You need to get over here and refresh your stereotypes, mate. You're working with a very outdated set. Come and stay here for a day or two and meet my multi-racial family, enjoy some decent cooking for a change, drink good English wine (you made a dig at English wine a while ago but you need to try Fitzrovia from the Ridgeview Estate), and maybe glance over some World Health Organisation stats showing that the UK is number 2 in the world for dental health (after Germany). US is nowhere. The term 'whited sepulchre' comes to mind. Not that I'm blindly patriotic. I could also show you a large number of things that are really crappy. But they're not actually the same things that you think are crappy based on the standard set of anglophobic clich├ęs.

Steve Sailer said...

"You need to get over here and refresh your stereotypes, mate."

Yeah, well, have you stopped driving on the wrong side of the road yet? Huh?

Anonymous said...

Bah. I'd prefer to have stuck with ethnic homogeneity and bad teeth.

theo the kraut said...

bloody, uh, brilliant, though a tad rude, wasn't it? limeys are people, too.

Steve Sailer said...

And do you Brits still have Susan B. Anthony on all your money? How come you haven't upgraded to Sacajawea yet?

Anonymous said...

Are you insinuating that our dear Queen resembles that ghastly old hag in some way? What nonsense!

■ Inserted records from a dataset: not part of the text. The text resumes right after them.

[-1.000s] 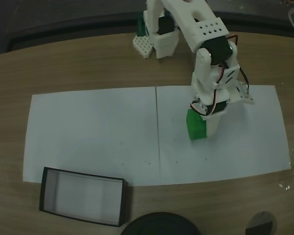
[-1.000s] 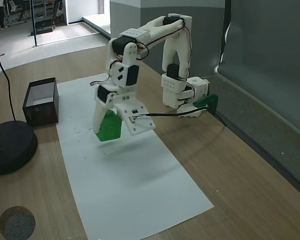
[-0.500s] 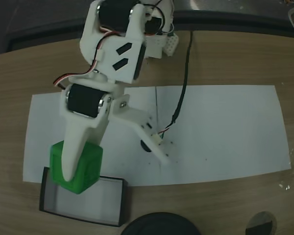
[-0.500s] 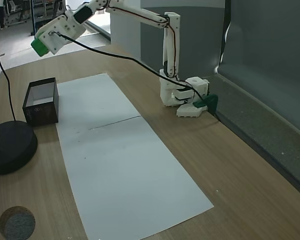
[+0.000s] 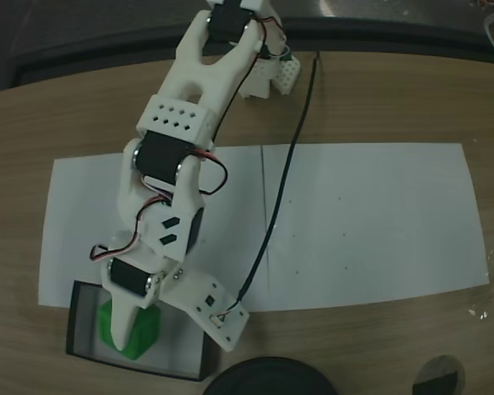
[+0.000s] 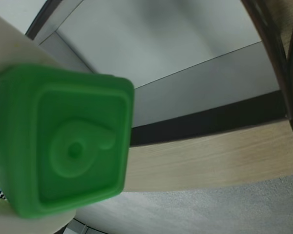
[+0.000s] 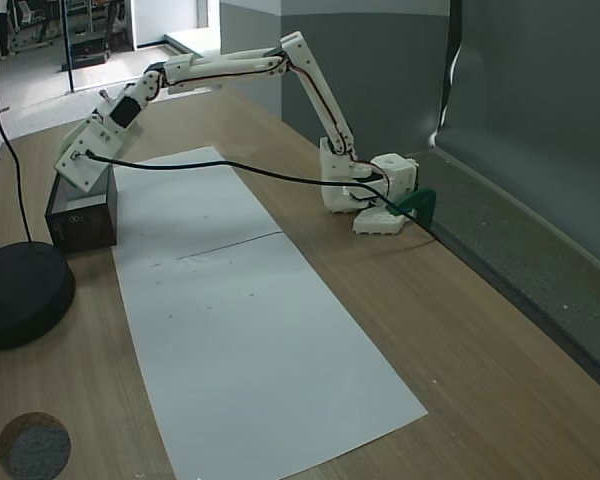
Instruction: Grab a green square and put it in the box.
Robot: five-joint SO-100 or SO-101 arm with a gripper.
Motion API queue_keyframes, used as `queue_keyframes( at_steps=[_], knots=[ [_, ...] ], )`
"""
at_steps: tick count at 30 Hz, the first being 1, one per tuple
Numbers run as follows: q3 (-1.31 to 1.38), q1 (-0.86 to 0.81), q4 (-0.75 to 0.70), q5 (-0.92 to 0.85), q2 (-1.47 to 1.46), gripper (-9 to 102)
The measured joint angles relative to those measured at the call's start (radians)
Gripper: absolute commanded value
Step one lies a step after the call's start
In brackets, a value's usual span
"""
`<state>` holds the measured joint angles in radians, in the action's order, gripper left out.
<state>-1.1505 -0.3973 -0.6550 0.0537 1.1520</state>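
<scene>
The green square [image 5: 142, 331] is a bright green cube, and my gripper [image 5: 130, 334] is shut on it over the left part of the box [image 5: 69, 326]. The box is a shallow black-walled tray at the table's near left in a fixed view. In the wrist view the green square [image 6: 68, 146] looms large at the left, with a raised figure on its face. My white fingers [image 6: 10, 44] press it from above and below, and the box's pale floor [image 6: 151, 44] lies behind. In another fixed view my gripper [image 7: 77, 172] dips into the top of the box [image 7: 80, 218], which hides the cube.
A long white paper sheet [image 5: 370, 222] covers the table's middle. A round black disc [image 5: 267, 380] sits just right of the box, seen also as the disc [image 7: 15, 295]. A small grey round pad [image 5: 439, 376] lies near the front edge. My black cable [image 5: 292, 164] hangs across the paper.
The arm has carried the green square from the paper's right half, lifted it high over the left, and has now lowered it down into the box.
</scene>
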Motion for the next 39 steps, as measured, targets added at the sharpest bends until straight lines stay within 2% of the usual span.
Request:
queue_keyframes(
  at_steps=[6,11,20,23,28,39],
  knots=[
    [0.0,0.0,0.0,0.0,-0.038,18],
    [0.0,0.0,0.0,0.0,-0.049,29],
    [0.006,0.0,-0.037,0.0,-0.049,28],
    [0.035,0.0,-0.094,0.012,-0.049,24],
    [0.097,0.025,-0.241,0.043,0.025,0],
    [0.14,0.245,-0.727,0.04,0.535,0]
  ],
)
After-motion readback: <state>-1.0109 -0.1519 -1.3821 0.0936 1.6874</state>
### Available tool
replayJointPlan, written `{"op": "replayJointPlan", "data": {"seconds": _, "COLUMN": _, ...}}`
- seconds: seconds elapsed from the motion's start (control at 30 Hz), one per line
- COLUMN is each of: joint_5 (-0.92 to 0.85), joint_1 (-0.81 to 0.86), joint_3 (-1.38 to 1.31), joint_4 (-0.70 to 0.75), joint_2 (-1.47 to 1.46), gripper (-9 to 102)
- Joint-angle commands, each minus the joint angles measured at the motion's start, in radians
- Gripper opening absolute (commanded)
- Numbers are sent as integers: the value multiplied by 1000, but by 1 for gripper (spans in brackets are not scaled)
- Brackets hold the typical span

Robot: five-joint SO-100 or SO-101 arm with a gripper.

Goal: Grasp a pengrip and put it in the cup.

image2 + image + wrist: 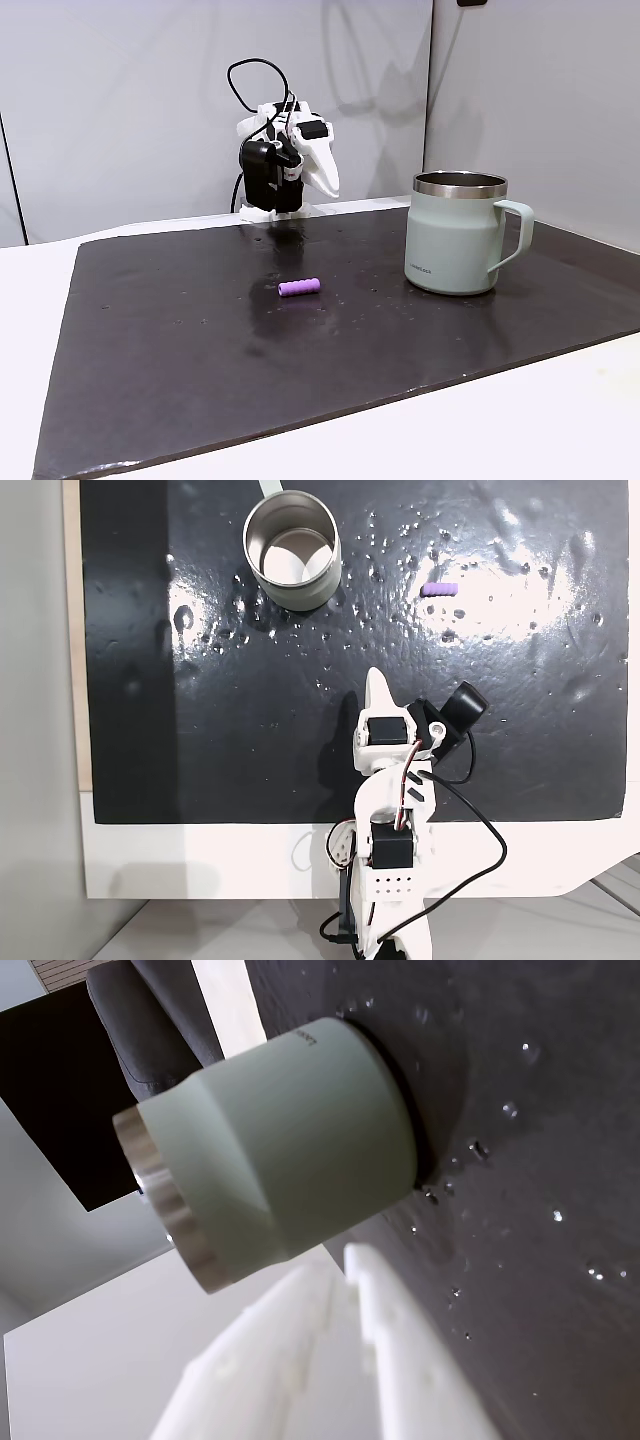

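Observation:
The cup [292, 593] is a pale-green mug with a shiny silver rim and nothing visible inside it. It stands at the top of the black mat in a fixed view, and at the right, as the cup [450, 245], in the other. The light-purple ribbed pengrip [438, 589] lies alone on the mat to the cup's right; seen from the side, the pengrip [299, 287] is near the mat's middle. My gripper [376, 678] is shut and holds nothing, folded back over the arm's base, far from both. In the wrist view the gripper [336, 1266] points toward the cup [290, 1150].
The black mat [200, 730] is glossy and speckled with small bumps, and lies on a white table [200, 860]. The mug's handle [516, 235] sticks out to the right in a fixed view. Black cables [480, 830] loop beside the arm's base.

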Motion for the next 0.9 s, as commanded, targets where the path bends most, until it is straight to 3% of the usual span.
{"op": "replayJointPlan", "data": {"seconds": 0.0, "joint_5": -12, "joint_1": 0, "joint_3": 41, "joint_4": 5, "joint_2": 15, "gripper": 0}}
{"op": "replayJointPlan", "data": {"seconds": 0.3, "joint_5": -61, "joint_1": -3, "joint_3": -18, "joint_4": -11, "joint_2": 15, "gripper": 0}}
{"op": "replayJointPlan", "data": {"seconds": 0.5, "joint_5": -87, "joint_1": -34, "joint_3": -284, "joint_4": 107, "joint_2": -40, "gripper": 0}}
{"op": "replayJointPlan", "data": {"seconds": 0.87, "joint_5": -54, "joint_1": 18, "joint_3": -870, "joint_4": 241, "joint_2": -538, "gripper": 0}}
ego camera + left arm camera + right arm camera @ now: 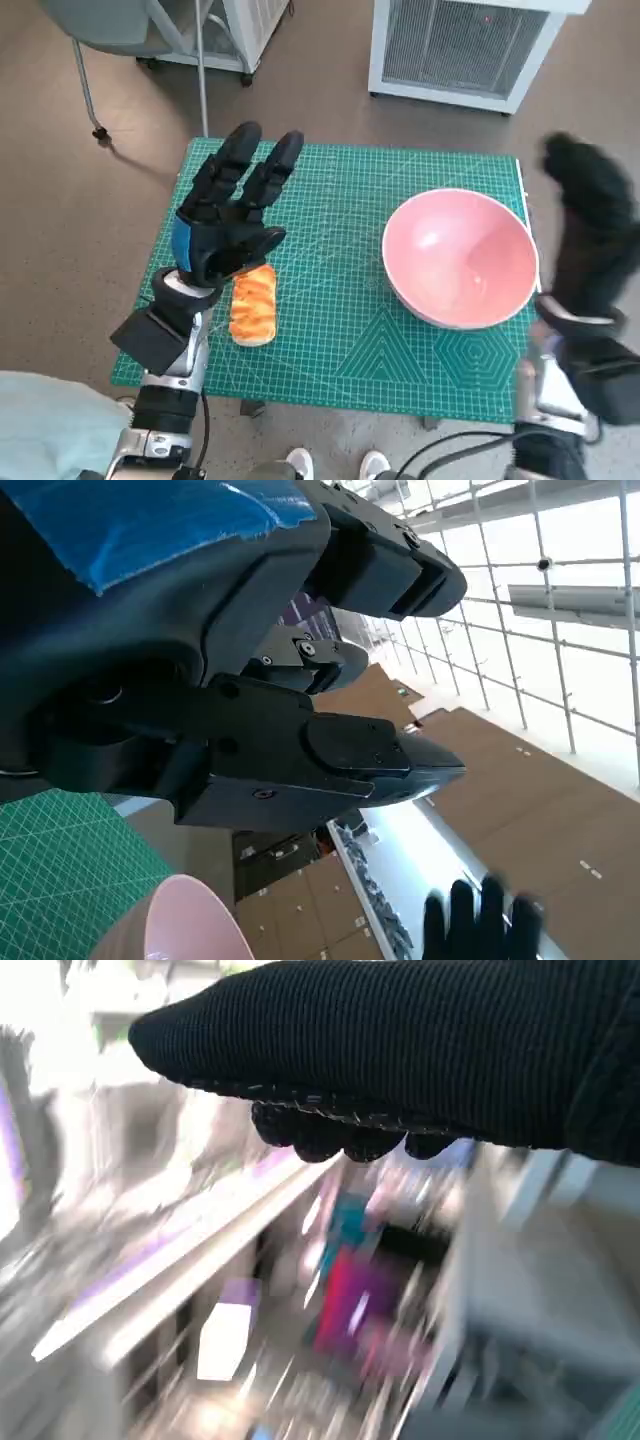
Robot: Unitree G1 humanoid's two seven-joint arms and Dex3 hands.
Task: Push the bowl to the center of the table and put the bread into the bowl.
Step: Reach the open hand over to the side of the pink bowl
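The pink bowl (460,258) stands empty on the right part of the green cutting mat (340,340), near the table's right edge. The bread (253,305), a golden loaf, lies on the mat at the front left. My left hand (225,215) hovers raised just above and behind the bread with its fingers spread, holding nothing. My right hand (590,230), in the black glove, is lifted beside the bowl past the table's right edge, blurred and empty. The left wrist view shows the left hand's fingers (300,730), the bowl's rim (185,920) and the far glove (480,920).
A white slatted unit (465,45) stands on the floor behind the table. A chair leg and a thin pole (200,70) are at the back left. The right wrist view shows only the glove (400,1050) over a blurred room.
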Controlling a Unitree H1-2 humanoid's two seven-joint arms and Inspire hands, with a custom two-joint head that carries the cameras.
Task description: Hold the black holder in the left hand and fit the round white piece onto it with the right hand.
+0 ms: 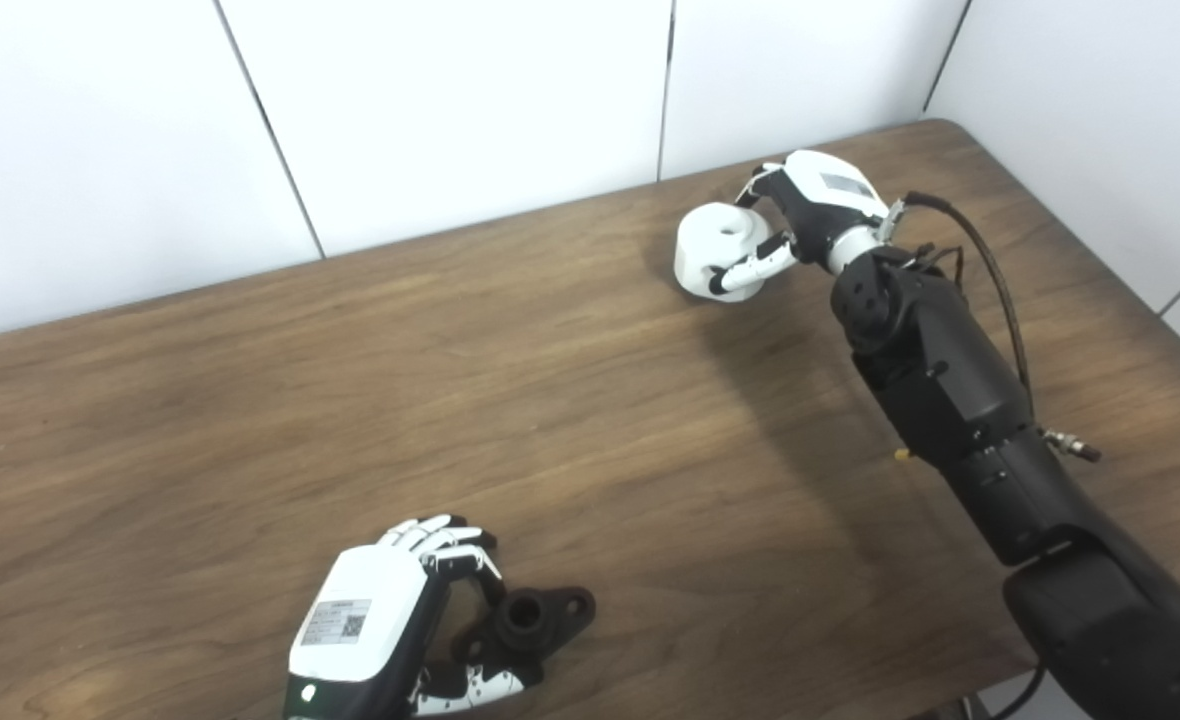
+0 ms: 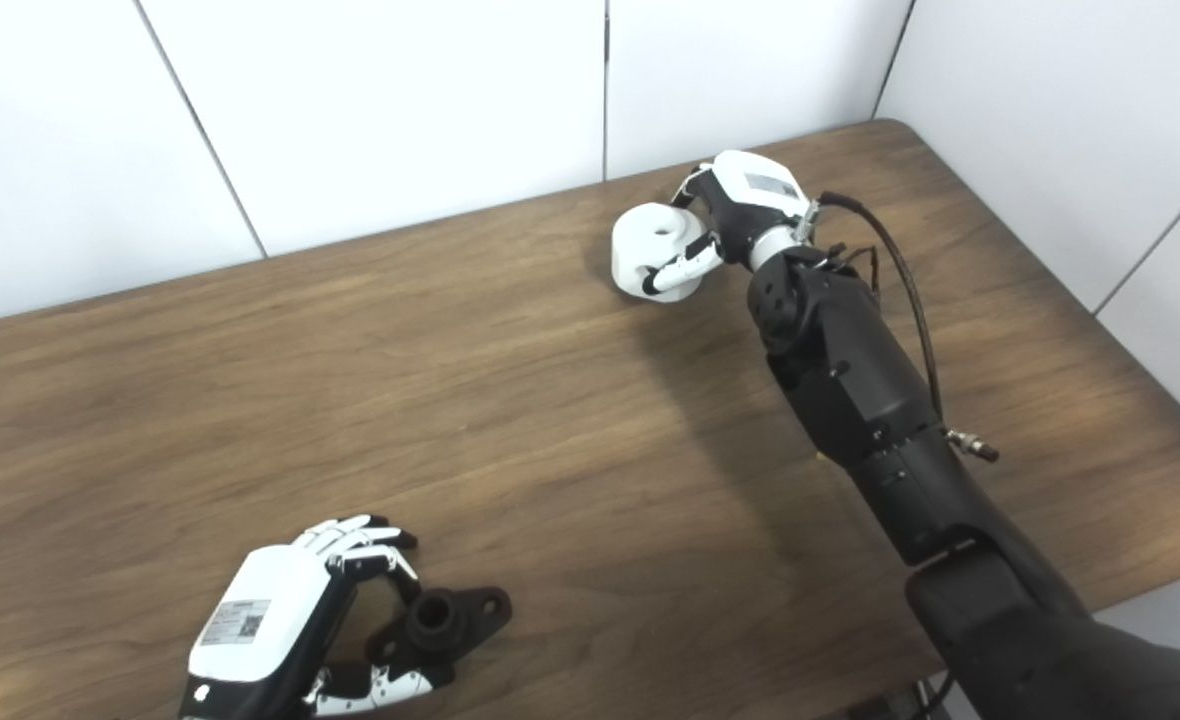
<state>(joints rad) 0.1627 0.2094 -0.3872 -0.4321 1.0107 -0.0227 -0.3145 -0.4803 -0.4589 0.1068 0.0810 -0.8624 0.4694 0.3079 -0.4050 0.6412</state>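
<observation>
Left robot hand [image 1: 380,620] at near edge of wooden counter [image 1: 450,380], fingers curled around black holder [image 1: 530,625] resting there. Right robot hand [image 1: 800,215] far across, clasping round white piece [image 1: 715,245] on counter near wall.

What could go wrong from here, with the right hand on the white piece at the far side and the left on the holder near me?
1. The right hand pinches the round white piece from one side only, so it may slip or tilt when lifted.
2. The left hand curls around one end of the black holder, which lies on the table; it could pivot during fitting.
3. The parts are far apart, so aligning hole to post is error-prone.
</observation>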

On the other hand, I don't know about that Red Indian bint of yours, but if we don't get that Mary Seacole on a note sometime soon I'll be surprised.

David said...

An amazing post.

Amazing, amazing, amazing!

Arrgg!

Anonymous said...

In the US you use the word "Awesome."

Anonymous said...

When I lived in London, I enjoyed hearing everyone say, "Brilliant." My stepdaughter said,"Brill" to anything she liked. It's a great expression. I found it funny to be addressed by strangers as "Love," and hear everything called "lovely." I used to go to a tailor on the Walworth Road who had a boxer for a client, and there was a note of appreciation from him on the wall, thanking the tailor for his alterations and ending with, "You are a diamond geezer." Brilliant.

Anonymous said...

"I'd prefer to have stuck with ethnic homogeneity and bad teeth."

Brits are ending up with both bad teeth and bad demographics.

Anonymous said...

Speaking of bad teeth, there really is no need for dentists for 99.9% of people if they don't eat too much sugary stuff, brush daytime and nightime, and floss.
So, the main problem in UK could be more a matter of bad eating habits and dental hygiene than shortage of dentists.

Anonymous said...

Hate to make an obvious point, but a lot of the hyperbole in the UK is thinly veiled irony.

Anon.

Anonymous said...

"Only Fools and Horses"

Best sitcom ever. The stuff I grew up with and especially the garbage they put out now pales in comparison.

Anonymous said...

"Only Fools and Horses"

Best sitcom ever. The stuff I grew up with and especially the garbage they put out now pales in comparison.